A small dip yesterday in the Fisher and Paykel Healthcare (FPH) share price, despite a solid interim result confirmed the company has had a nice ride on the back of the COVID-19 pandemic.
The easiness in the share price was despite the solid revenue and earnings news and a 33% lift in interim dividend.
The board declared an interim dividend of 16 NZ cents a share to be paid to shareholders on December 16.
The shares ended the day down 2.1% at $31.50 on a market up 0.6%. FPH said net profit after tax jumped 87% to $NZ225.5 million for the half-year on a constant currency basis, as ventilator and hospital equipment sales continued to boom during second waves of COVID-19.
The Dual-listed company revealed a 61% rise in operating revenue to $NZ910 million ($A864 million) with hospital sales up 93% to $NZ681 million ($A646.7 million).
Fisher & Paykel is a New Zealand-based company that designs, manufacturers and markets products for a range of treatments. These include use in respiratory care, acute care, surgery, and the management of obstructive sleep apnoea. A major rival is ResMed, the US-based Australian founded company.
The homecare product group, which includes treatment for sleep apnoea, saw a smaller 5% in revenue to $NZ226.2 million for the half.
Gross margin fell to 61.7% as the cost to transport the goods rose because of the more frequent use of air freight. However, the company said that excluding air freight, gross margin is broadly in line with last year’s performance.

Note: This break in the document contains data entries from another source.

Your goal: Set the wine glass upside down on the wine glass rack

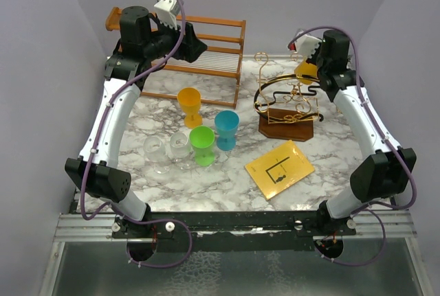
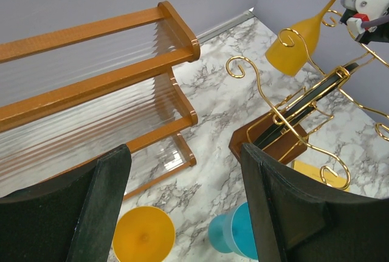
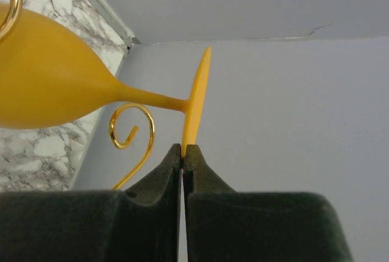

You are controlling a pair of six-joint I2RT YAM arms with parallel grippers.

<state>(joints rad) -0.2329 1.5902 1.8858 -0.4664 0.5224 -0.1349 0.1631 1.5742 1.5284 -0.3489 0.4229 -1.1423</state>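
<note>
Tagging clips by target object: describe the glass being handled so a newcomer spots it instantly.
On the marble table, find the gold wire rack at the right rear. At its top the right gripper is shut on the foot of a yellow wine glass, tilted bowl-low. Unlike the other yellow glass standing by the green glass and blue glass, it is airborne.

Reaches the left arm up toward the far left, with the left gripper (image 2: 185, 149) spread wide and empty. Extends the right arm to the far right, pinching the yellow wine glass (image 3: 48, 86) by its foot rim in the closed right gripper (image 3: 183, 148).
</note>
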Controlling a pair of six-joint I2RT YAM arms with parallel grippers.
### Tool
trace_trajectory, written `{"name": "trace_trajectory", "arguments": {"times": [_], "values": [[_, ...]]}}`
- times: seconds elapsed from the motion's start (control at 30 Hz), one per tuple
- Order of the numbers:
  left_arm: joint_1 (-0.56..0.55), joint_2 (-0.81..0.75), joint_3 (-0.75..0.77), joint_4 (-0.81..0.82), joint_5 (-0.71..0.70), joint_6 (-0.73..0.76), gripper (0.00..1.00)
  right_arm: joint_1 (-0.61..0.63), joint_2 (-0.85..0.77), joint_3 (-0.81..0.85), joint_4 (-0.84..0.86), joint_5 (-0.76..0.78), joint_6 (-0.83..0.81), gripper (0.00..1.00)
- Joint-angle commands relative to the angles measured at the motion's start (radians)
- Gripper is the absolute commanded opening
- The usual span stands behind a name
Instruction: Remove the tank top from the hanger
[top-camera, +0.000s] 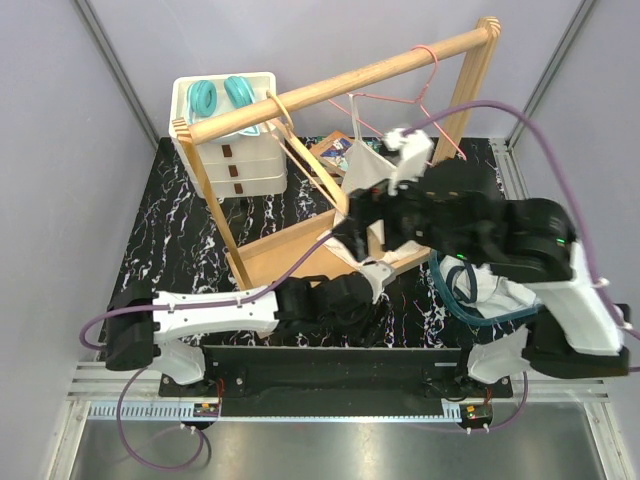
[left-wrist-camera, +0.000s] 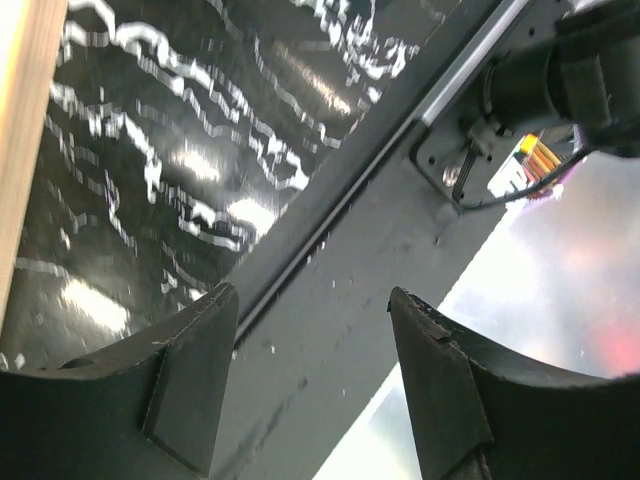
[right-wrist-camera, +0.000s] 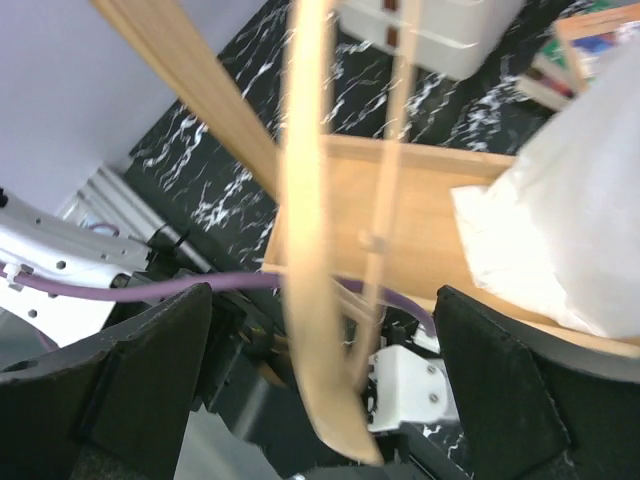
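On the wooden clothes rack (top-camera: 340, 85) at the back of the counter (top-camera: 180, 230), the white tank top (top-camera: 365, 165) hangs from the pink wire hanger (top-camera: 440, 112), with its straps over the wire. So the garment is not yet off. The right arm (top-camera: 500, 235) is raised close beside it. In the wrist view the right jaws stand wide apart and grasp nothing. A pale wooden bar (right-wrist-camera: 305, 200) passes between them (too blurred to say which part it is), and the white cloth lies off to one side. The left arm (top-camera: 215, 312) rests low near the front edge, and the left jaws are also released and empty.

I judge that the step in hand is the approach for a grip. The next move calls for turning the right jaws toward the cloth, pinching it near a strap, and sliding it off the end of the wire.
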Motion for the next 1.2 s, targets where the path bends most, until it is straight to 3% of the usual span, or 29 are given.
{"name": "trace_trajectory", "arguments": {"times": [0.0,0.33,0.43,0.57,0.63,0.73,0.93,1.03,1.17], "values": [[0.019,0.053,0.096,0.035,0.027,0.085,0.66,0.0,-0.132,-0.104,-0.002,0.161,0.055,1.0],[0.022,0.074,0.024,0.113,0.035,0.093,0.63,0.0,-0.287,-0.236,-0.012,0.227,0.141,1.0],[0.022,0.056,-0.012,0.167,-0.033,0.111,0.61,0.0,-0.309,-0.252,-0.045,0.289,0.173,1.0],[0.024,0.025,-0.062,0.272,-0.059,0.128,0.59,-0.006,-0.326,-0.282,-0.154,0.495,0.222,1.0],[0.022,0.027,-0.054,0.294,-0.041,0.139,0.57,-0.067,-0.321,-0.289,-0.231,0.537,0.23,1.0],[0.022,0.039,-0.033,0.29,-0.002,0.144,0.54,-0.258,-0.32,-0.324,-0.225,0.44,0.158,1.0],[0.021,0.014,-0.046,0.276,0.021,0.154,0.51,-0.398,-0.268,-0.341,-0.158,0.438,0.005,1.0],[0.021,-0.019,-0.068,0.259,0.033,0.147,0.49,-0.589,-0.232,-0.322,-0.041,0.277,-0.108,1.0],[0.016,-0.126,-0.131,0.256,0.045,0.127,0.47,-0.708,-0.153,-0.258,0.024,0.091,-0.138,1.0]]}}
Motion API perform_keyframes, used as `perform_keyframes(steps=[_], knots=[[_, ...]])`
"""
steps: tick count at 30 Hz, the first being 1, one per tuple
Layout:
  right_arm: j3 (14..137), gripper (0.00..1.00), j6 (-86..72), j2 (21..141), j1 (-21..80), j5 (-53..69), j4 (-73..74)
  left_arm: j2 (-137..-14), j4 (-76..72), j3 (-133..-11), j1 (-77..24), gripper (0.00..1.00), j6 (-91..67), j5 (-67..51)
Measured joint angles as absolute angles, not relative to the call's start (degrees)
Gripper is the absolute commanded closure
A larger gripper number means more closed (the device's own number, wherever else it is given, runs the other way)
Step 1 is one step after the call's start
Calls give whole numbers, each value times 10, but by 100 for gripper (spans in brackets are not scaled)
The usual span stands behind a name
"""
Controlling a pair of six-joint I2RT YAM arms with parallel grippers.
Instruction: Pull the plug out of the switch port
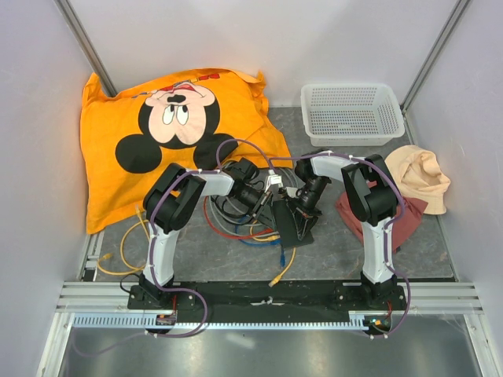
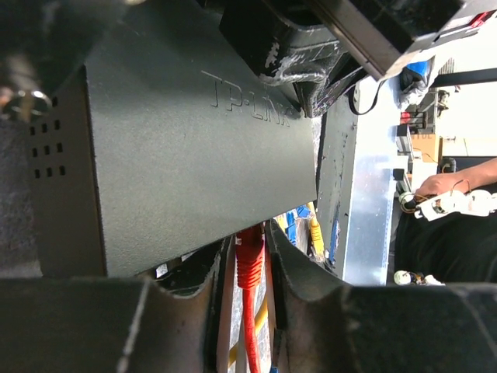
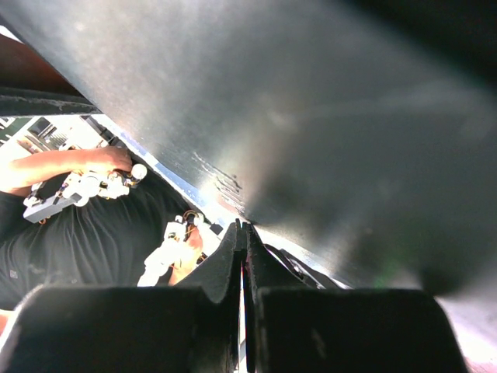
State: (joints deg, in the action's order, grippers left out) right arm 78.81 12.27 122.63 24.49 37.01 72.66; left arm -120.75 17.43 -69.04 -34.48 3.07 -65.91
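Observation:
The switch [image 1: 292, 226] is a flat matte-black box lying tilted at the table's middle between my two arms. In the left wrist view its top [image 2: 178, 155] carries raised lettering, and a red plug [image 2: 249, 260] sits in a port on its lower edge. My left gripper [image 2: 247, 237] has its jaws close against both sides of the red plug; in the top view the left gripper [image 1: 267, 203] is at the switch's left. My right gripper [image 3: 243, 229] is shut, its tips against the switch's dark surface [image 3: 326, 116]; in the top view it [image 1: 301, 210] is on the switch's right side.
Coils of red cable [image 1: 236, 232], blue cable [image 1: 263, 241] and yellow cable [image 1: 126, 243] lie around the switch. An orange cartoon-mouse pillow [image 1: 169, 129] is at back left, a white mesh basket [image 1: 351, 114] at back right, and peach [image 1: 424, 177] and maroon [image 1: 393, 228] cloths at the right.

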Motion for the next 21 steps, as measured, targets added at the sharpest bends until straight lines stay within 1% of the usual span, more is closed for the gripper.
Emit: perform_keyframes(steps=[10, 12, 13, 14, 15, 21], knots=[[789, 100, 123, 1227, 245, 370, 728, -1215, 179, -695, -344, 83, 32, -667], [789, 100, 123, 1227, 246, 370, 728, -1220, 183, -699, -343, 87, 32, -669], [789, 100, 123, 1227, 246, 369, 728, -1223, 184, -701, -342, 93, 32, -673], [789, 100, 122, 1227, 246, 369, 729, -1226, 185, -703, -341, 97, 32, -679], [789, 100, 121, 1228, 246, 369, 729, -1228, 186, -704, -339, 98, 33, -682], [791, 100, 113, 1228, 247, 365, 730, -1246, 186, -712, -329, 98, 35, -711]])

CEO Lewis Gradon said in Wednesday’s statement that the company “had a strong first half of the year and have continued to expand our installed base of hardware in hospitals.”
“Since our last trading update in August, we maintained the same level of both hardware and consumables revenue in our Hospital product group for the half-year. In our Homecare product group, OSA masks revenue also continued at similar levels to the first four months of the financial year.
“Sales in hardware and consumables continued to track surges in COVID-19 globally, as the virus moved across Europe, North America, South America, and South Asia,” said Gradon.
Fisher & Paykel did not provide guidance for the end of the FY21 year (on March 31). This was due to the uncertain nature of COVID-19, and the fact that vaccine developments are still progressing.